Research output: Contribution to journalArticle

Abstract

Reconstructing past changes in the spatial structure of tropical Pacific hydroclimate requires archives of past moisture balance across spatial gradients of precipitation. To date, only one, 600-year, terrestrial record of hydroclimate is available for the central tropical Pacific (CTP) from Washington Lake, Washington Island, limiting the ability to test the hypotheses regarding the location of the CTP Intertropical Convergence Zone (ITCZ) in the last millennium. A new lake sediment record from Lake 30, Kiritimati, Republic of Kiribati, 3° south of Washington Island, provides additional constraints on past CTP ITCZ position.
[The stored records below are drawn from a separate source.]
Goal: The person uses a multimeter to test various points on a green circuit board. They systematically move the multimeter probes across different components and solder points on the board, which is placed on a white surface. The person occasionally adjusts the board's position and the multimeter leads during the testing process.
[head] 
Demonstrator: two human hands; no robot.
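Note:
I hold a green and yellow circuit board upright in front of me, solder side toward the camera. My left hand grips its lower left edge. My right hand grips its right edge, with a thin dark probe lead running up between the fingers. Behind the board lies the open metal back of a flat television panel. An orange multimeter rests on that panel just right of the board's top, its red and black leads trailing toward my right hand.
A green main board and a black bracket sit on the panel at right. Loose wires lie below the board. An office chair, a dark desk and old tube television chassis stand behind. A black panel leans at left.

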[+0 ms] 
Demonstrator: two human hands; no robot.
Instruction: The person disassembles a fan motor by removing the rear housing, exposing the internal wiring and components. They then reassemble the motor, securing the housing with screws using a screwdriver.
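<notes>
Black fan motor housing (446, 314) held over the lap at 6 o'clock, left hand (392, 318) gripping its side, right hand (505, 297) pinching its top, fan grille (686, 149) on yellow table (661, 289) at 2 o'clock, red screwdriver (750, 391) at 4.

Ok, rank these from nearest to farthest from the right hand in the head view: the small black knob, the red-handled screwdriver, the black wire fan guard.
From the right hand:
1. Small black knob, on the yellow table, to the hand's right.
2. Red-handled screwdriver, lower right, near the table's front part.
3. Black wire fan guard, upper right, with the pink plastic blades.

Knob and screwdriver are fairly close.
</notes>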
Lake 30 geochemical and sedimentological data indicate an episode of increased microbial mat development and gypsum precipitation from 900 to 1200 CE, coincident with the Medieval Climate Anomaly (MCA). We infer drier conditions during the MCA at Kiritimati as the Washington Lake proxy record indicates wetter conditions, suggesting that the CTP ITCZ was displaced northward during the MCA relative to its position today. At the transition between the MCA and the Little Ice Age (LIA), Lake 30 sediment becomes predominantly carbonate, suggesting a transition to wetter conditions and a southward shift of the ITCZ relative to its MCA position. However, a tropical Pacific synthesis of hydroclimate-sensitive proxy records does not point to a consistent spatial or temporal pattern of variability in the MCA and LIA, suggesting multiple influences on centennial-scale tropical Pacific hydroclimate during the last millennium.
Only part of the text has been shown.